##### Provided data

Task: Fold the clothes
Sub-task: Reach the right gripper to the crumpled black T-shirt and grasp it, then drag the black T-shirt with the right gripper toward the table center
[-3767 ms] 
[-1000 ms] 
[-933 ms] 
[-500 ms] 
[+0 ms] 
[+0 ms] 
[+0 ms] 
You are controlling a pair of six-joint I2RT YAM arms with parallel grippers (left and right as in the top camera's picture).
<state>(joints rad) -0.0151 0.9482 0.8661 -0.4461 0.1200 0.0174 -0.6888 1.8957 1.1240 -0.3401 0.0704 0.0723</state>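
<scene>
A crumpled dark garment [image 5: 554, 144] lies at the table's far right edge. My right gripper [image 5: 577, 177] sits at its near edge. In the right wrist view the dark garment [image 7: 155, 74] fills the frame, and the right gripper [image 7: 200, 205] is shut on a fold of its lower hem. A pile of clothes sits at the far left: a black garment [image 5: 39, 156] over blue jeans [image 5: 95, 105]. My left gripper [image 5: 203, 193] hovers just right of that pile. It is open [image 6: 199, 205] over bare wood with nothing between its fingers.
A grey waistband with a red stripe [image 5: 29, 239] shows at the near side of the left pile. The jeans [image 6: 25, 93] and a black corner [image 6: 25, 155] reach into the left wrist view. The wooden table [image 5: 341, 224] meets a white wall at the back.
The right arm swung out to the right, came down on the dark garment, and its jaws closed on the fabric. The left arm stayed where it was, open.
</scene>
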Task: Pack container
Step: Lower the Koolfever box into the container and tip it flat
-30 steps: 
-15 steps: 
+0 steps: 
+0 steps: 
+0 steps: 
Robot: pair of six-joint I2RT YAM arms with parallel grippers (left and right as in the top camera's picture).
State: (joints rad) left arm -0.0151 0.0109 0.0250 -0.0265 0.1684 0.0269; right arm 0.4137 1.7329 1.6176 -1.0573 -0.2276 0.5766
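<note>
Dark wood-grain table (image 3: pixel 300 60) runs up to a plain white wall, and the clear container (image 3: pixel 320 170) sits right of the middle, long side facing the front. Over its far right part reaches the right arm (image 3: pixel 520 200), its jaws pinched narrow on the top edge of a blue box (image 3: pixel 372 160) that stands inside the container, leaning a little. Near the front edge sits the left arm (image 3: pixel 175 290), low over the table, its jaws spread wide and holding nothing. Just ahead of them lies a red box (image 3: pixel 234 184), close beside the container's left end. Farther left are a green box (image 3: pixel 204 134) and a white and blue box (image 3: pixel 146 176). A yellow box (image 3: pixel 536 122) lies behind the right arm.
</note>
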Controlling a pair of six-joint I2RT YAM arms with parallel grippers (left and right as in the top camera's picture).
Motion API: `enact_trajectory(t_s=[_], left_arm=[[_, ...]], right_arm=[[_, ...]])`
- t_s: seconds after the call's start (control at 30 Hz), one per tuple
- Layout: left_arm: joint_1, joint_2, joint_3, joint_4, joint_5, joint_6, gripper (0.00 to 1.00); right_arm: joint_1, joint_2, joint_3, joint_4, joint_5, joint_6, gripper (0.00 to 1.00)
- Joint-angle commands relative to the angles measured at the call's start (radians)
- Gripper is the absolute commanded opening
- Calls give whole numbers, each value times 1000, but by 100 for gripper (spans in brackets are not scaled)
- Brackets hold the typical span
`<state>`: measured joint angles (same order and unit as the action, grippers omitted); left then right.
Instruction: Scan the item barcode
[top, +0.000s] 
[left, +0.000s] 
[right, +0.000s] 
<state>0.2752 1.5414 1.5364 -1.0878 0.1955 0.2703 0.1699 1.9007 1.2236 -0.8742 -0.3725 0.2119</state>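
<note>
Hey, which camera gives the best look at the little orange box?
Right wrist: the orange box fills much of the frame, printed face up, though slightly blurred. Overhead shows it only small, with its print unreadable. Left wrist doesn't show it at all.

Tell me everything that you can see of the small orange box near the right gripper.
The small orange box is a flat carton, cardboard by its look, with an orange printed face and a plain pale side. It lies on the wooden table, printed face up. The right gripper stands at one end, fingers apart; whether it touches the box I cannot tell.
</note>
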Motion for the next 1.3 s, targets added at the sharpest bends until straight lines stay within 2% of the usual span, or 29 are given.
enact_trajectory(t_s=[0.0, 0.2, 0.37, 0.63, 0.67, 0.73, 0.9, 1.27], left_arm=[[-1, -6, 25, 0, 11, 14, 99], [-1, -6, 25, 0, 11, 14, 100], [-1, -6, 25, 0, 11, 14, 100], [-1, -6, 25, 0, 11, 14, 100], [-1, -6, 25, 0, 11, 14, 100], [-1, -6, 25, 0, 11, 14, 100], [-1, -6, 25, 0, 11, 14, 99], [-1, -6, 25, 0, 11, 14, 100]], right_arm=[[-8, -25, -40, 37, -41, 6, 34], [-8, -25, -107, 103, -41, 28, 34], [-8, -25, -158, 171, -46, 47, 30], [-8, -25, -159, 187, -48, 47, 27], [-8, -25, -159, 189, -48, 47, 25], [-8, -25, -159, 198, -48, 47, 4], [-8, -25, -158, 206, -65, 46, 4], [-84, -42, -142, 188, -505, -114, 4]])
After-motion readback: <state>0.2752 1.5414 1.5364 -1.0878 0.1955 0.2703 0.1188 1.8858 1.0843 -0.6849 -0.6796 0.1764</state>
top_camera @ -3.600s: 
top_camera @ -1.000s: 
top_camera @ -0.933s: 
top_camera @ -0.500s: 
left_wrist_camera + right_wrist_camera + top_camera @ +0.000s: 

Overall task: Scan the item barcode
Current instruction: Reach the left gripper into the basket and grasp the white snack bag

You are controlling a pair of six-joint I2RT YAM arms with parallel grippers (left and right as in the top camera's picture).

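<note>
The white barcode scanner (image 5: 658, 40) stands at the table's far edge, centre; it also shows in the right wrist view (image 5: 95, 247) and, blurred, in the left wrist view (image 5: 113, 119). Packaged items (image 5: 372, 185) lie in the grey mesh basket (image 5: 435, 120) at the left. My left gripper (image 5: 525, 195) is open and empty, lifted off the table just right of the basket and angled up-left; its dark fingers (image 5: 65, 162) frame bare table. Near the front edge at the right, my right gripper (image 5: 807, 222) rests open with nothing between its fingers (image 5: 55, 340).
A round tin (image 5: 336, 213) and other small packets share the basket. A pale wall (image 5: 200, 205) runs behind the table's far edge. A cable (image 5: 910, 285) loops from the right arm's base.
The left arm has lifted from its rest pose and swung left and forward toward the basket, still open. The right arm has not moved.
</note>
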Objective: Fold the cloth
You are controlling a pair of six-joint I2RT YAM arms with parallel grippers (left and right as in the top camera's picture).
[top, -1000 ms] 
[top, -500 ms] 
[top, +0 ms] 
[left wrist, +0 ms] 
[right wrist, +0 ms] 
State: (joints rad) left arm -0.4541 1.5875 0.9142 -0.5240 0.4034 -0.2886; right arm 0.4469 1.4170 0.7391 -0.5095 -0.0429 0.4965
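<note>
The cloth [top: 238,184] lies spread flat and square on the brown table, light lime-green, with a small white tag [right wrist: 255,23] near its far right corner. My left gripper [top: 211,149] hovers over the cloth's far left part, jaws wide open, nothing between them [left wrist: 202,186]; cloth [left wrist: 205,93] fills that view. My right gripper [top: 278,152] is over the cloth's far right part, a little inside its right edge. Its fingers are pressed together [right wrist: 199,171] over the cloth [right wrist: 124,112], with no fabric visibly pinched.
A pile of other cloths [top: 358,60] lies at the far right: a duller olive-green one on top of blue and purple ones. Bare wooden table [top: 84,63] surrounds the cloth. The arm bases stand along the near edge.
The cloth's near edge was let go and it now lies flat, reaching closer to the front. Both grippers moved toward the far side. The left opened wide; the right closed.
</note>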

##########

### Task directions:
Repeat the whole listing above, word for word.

### Answer to this exercise:
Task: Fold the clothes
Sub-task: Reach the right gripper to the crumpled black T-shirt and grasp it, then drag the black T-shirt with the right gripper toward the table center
[-3767 ms] 
[-1000 ms] 
[-933 ms] 
[-500 ms] 
[+0 ms] 
[+0 ms] 
[+0 ms] 
You are controlling a pair of six-joint I2RT YAM arms with parallel grippers (left and right as in the top camera's picture).
<state>(joints rad) -0.0151 0.9482 0.8661 -0.4461 0.1200 0.0174 -0.6888 1.8957 1.1240 -0.3401 0.0704 0.0723</state>
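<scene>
A crumpled dark garment [image 5: 554, 144] lies at the table's far right edge. My right gripper [image 5: 577, 177] sits at its near edge. In the right wrist view the dark garment [image 7: 155, 74] fills the frame, and the right gripper [image 7: 200, 205] is shut on a fold of its lower hem. A pile of clothes sits at the far left: a black garment [image 5: 39, 156] over blue jeans [image 5: 95, 105]. My left gripper [image 5: 203, 193] hovers just right of that pile. It is open [image 6: 199, 205] over bare wood with nothing between its fingers.
A grey waistband with a red stripe [image 5: 29, 239] shows at the near side of the left pile. The jeans [image 6: 25, 93] and a black corner [image 6: 25, 155] reach into the left wrist view. The wooden table [image 5: 341, 224] meets a white wall at the back.
The right arm swung out to the right, came down on the dark garment, and its jaws closed on the fabric. The left arm stayed where it was, open.
</scene>
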Task: Pack container
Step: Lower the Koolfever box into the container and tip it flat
-30 steps: 
-15 steps: 
+0 steps: 
+0 steps: 
+0 steps: 
Robot: pair of six-joint I2RT YAM arms with parallel grippers (left and right as in the top camera's picture).
State: (joints rad) left arm -0.0151 0.0109 0.0250 -0.0265 0.1684 0.0269; right arm 0.4137 1.7329 1.6176 -1.0573 -0.2276 0.5766
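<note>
Dark wood-grain table (image 3: pixel 300 60) runs up to a plain white wall, and the clear container (image 3: pixel 320 170) sits right of the middle, long side facing the front. Over its far right part reaches the right arm (image 3: pixel 520 200), its jaws pinched narrow on the top edge of a blue box (image 3: pixel 372 160) that stands inside the container, leaning a little. Near the front edge sits the left arm (image 3: pixel 175 290), low over the table, its jaws spread wide and holding nothing. Just ahead of them lies a red box (image 3: pixel 234 184), close beside the container's left end. Farther left are a green box (image 3: pixel 204 134) and a white and blue box (image 3: pixel 146 176). A yellow box (image 3: pixel 536 122) lies behind the right arm.
</note>
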Controlling a pair of six-joint I2RT YAM arms with parallel grippers (left and right as in the top camera's picture).
Motion API: `enact_trajectory(t_s=[_], left_arm=[[_, ...]], right_arm=[[_, ...]])`
- t_s: seconds after the call's start (control at 30 Hz), one per tuple
- Layout: left_arm: joint_1, joint_2, joint_3, joint_4, joint_5, joint_6, gripper (0.00 to 1.00); right_arm: joint_1, joint_2, joint_3, joint_4, joint_5, joint_6, gripper (0.00 to 1.00)
- Joint-angle commands relative to the angles measured at the call's start (radians)
- Gripper is the absolute commanded opening
- Calls give whole numbers, each value times 1000, but by 100 for gripper (spans in brackets are not scaled)
- Brackets hold the typical span
`<state>`: measured joint angles (same order and unit as the action, grippers omitted); left then right.
Instruction: Scan the item barcode
[top, +0.000s] 
[left, +0.000s] 
[right, +0.000s] 
<state>0.2752 1.5414 1.5364 -1.0878 0.1955 0.2703 0.1699 1.9007 1.2236 -0.8742 -0.3725 0.2119</state>
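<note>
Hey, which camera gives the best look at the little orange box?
Right wrist: the orange box fills much of the frame, printed face up, though slightly blurred. Overhead shows it only small, with its print unreadable. Left wrist doesn't show it at all.

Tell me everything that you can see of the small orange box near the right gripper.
The small orange box is a flat carton, cardboard by its look, with an orange printed face and a plain pale side. It lies on the wooden table, printed face up. The right gripper stands at one end, fingers apart; whether it touches the box I cannot tell.
</note>
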Motion for the next 1.3 s, targets added at the sharpest bends until straight lines stay within 2% of the usual span, or 29 are given.
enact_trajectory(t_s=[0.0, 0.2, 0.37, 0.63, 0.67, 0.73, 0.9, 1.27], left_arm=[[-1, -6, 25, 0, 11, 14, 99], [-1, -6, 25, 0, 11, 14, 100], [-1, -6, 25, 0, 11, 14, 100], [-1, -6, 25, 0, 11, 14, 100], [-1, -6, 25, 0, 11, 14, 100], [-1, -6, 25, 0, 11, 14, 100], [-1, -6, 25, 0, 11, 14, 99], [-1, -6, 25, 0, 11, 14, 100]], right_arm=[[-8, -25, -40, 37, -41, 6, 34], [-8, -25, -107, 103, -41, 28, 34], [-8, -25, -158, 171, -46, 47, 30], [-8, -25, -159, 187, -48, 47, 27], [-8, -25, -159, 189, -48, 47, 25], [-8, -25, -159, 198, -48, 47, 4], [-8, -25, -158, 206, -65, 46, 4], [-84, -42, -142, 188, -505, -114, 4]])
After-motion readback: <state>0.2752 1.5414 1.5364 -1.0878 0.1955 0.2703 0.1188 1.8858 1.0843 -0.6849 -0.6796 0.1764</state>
top_camera @ -3.600s: 
top_camera @ -1.000s: 
top_camera @ -0.933s: 
top_camera @ -0.500s: 
left_wrist_camera + right_wrist_camera + top_camera @ +0.000s: 

Overall task: Scan the item barcode
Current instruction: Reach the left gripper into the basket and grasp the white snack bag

You are controlling a pair of six-joint I2RT YAM arms with parallel grippers (left and right as in the top camera's picture).

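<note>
The white barcode scanner (image 5: 658, 40) stands at the table's far edge, centre; it also shows in the right wrist view (image 5: 95, 247) and, blurred, in the left wrist view (image 5: 113, 119). Packaged items (image 5: 372, 185) lie in the grey mesh basket (image 5: 435, 120) at the left. My left gripper (image 5: 525, 195) is open and empty, lifted off the table just right of the basket and angled up-left; its dark fingers (image 5: 65, 162) frame bare table. Near the front edge at the right, my right gripper (image 5: 807, 222) rests open with nothing between its fingers (image 5: 55, 340).
A round tin (image 5: 336, 213) and other small packets share the basket. A pale wall (image 5: 200, 205) runs behind the table's far edge. A cable (image 5: 910, 285) loops from the right arm's base.
The left arm has lifted from its rest pose and swung left and forward toward the basket, still open. The right arm has not moved.
</note>
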Objective: Fold the cloth
You are controlling a pair of six-joint I2RT YAM arms with parallel grippers (left and right as in the top camera's picture).
[top, -1000 ms] 
[top, -500 ms] 
[top, +0 ms] 
[left wrist, +0 ms] 
[right wrist, +0 ms] 
State: (joints rad) left arm -0.4541 1.5875 0.9142 -0.5240 0.4034 -0.2886; right arm 0.4469 1.4170 0.7391 -0.5095 -0.0429 0.4965
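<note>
The cloth [top: 238,184] lies spread flat and square on the brown table, light lime-green, with a small white tag [right wrist: 255,23] near its far right corner. My left gripper [top: 211,149] hovers over the cloth's far left part, jaws wide open, nothing between them [left wrist: 202,186]; cloth [left wrist: 205,93] fills that view. My right gripper [top: 278,152] is over the cloth's far right part, a little inside its right edge. Its fingers are pressed together [right wrist: 199,171] over the cloth [right wrist: 124,112], with no fabric visibly pinched.
A pile of other cloths [top: 358,60] lies at the far right: a duller olive-green one on top of blue and purple ones. Bare wooden table [top: 84,63] surrounds the cloth. The arm bases stand along the near edge.
The cloth's near edge was let go and it now lies flat, reaching closer to the front. Both grippers moved toward the far side. The left opened wide; the right closed.
</note>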

Reply complete, and nothing else is required.